[The problem] What is needed is an exact printout of all the data.

[Input data]
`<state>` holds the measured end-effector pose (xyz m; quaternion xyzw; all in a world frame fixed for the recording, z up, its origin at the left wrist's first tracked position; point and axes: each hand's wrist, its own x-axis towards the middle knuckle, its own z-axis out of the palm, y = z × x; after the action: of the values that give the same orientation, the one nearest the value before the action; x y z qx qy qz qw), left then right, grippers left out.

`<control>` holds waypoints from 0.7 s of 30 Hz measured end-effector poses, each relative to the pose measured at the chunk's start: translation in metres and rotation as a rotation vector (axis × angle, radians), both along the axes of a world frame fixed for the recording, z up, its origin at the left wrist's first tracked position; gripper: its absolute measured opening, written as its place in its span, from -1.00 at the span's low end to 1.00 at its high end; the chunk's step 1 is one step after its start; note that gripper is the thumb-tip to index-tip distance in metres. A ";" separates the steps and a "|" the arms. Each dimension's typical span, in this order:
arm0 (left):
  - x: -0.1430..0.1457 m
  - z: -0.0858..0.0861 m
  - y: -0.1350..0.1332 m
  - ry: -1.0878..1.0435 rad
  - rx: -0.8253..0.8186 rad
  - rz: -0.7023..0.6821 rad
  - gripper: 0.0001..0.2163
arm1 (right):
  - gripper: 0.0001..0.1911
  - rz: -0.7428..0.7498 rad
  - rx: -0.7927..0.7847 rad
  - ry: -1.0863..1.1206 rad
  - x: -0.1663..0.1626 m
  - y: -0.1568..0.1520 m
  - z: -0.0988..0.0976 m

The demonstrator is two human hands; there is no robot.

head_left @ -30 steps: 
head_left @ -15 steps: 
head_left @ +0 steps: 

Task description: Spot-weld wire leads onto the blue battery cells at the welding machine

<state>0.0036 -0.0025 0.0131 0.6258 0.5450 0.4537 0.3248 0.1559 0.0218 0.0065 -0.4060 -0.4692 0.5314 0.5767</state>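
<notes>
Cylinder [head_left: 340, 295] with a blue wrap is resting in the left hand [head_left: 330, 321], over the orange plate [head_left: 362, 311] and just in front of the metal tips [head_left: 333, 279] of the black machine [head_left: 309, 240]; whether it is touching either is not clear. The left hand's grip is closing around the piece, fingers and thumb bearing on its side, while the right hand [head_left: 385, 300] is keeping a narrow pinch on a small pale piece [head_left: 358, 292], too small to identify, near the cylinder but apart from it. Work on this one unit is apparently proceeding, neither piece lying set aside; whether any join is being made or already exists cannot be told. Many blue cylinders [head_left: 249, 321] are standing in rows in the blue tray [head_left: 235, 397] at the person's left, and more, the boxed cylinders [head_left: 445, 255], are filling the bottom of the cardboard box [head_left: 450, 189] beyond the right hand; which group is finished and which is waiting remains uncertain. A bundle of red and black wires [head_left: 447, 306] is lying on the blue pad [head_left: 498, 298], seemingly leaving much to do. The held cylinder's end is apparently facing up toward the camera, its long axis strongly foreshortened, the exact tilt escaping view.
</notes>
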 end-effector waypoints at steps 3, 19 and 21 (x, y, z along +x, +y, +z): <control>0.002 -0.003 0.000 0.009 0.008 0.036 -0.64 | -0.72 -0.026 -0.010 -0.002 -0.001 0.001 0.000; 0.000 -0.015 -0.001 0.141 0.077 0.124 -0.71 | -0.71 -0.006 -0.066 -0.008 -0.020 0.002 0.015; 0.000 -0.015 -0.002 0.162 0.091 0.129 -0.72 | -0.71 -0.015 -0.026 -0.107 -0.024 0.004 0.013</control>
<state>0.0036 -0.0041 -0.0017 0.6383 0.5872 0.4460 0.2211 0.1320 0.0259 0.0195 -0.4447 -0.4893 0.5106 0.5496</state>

[Result of the task]
`<state>` holds the measured end-effector pose (xyz m; quaternion xyzw; all in a world frame fixed for the recording, z up, its origin at the left wrist's first tracked position; point and axes: each hand's wrist, its own x-axis towards the middle knuckle, its own z-axis out of the palm, y = z × x; after the action: of the values that give the same orientation, the one nearest the value before the action; x y z qx qy qz qw), left then right, grippers left out.

`<control>` holds waypoints from 0.7 s of 30 Hz measured end-effector poses, each relative to the pose measured at the chunk's start: translation in metres and rotation as a rotation vector (axis × angle, radians), both along the axes of a world frame fixed for the recording, z up, its origin at the left wrist's first tracked position; gripper: its absolute measured opening, written as its place in its span, from -1.00 at the span's low end to 1.00 at its high end; the chunk's step 1 is one step after its start; note that gripper is the thumb-tip to index-tip distance in metres. A ";" separates the steps and a "|" the arms. Each dimension's typical span, in this order:
arm0 (left):
  - x: -0.1430..0.1457 m
  - z: -0.0858..0.0861 m
  - y: -0.1350..0.1332 m
  - ry: -1.0878..1.0435 rad
  - rx: -0.8253..0.8186 rad
  - rz: -0.7023..0.6821 rad
  - gripper: 0.0001..0.2163
arm1 (right):
  - gripper: 0.0001..0.1911
  - rz: -0.7428..0.7498 rad
  - rx: -0.7927..0.7847 rad
  - ry: -1.0863..1.1206 rad
  - x: -0.1663..0.1626 m
  - y: -0.1568..0.1520 m
  - z: -0.0988..0.0976 m

The demonstrator is two human hands; there is no robot.

head_left @ -30 steps: 
head_left @ -15 steps: 
head_left @ +0 steps: 

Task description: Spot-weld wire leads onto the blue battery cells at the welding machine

<state>0.0036 -0.0025 0.0131 0.6258 0.5450 0.4537 0.3248 0.1559 0.0218 0.0065 -0.4060 -0.4692 0.5314 0.5767</state>
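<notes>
Cylinder [head_left: 340, 295] with a blue wrap is resting in the left hand [head_left: 330, 321], over the orange plate [head_left: 362, 311] and just in front of the metal tips [head_left: 333, 279] of the black machine [head_left: 309, 240]; whether it is touching either is not clear. The left hand's grip is closing around the piece, fingers and thumb bearing on its side, while the right hand [head_left: 385, 300] is keeping a narrow pinch on a small pale piece [head_left: 358, 292], too small to identify, near the cylinder but apart from it. Work on this one unit is apparently proceeding, neither piece lying set aside; whether any join is being made or already exists cannot be told. Many blue cylinders [head_left: 249, 321] are standing in rows in the blue tray [head_left: 235, 397] at the person's left, and more, the boxed cylinders [head_left: 445, 255], are filling the bottom of the cardboard box [head_left: 450, 189] beyond the right hand; which group is finished and which is waiting remains uncertain. A bundle of red and black wires [head_left: 447, 306] is lying on the blue pad [head_left: 498, 298], seemingly leaving much to do. The held cylinder's end is apparently facing up toward the camera, its long axis strongly foreshortened, the exact tilt escaping view.
</notes>
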 end-effector waypoints at steps 3, 19 and 21 (x, y, z along +x, +y, +z): <control>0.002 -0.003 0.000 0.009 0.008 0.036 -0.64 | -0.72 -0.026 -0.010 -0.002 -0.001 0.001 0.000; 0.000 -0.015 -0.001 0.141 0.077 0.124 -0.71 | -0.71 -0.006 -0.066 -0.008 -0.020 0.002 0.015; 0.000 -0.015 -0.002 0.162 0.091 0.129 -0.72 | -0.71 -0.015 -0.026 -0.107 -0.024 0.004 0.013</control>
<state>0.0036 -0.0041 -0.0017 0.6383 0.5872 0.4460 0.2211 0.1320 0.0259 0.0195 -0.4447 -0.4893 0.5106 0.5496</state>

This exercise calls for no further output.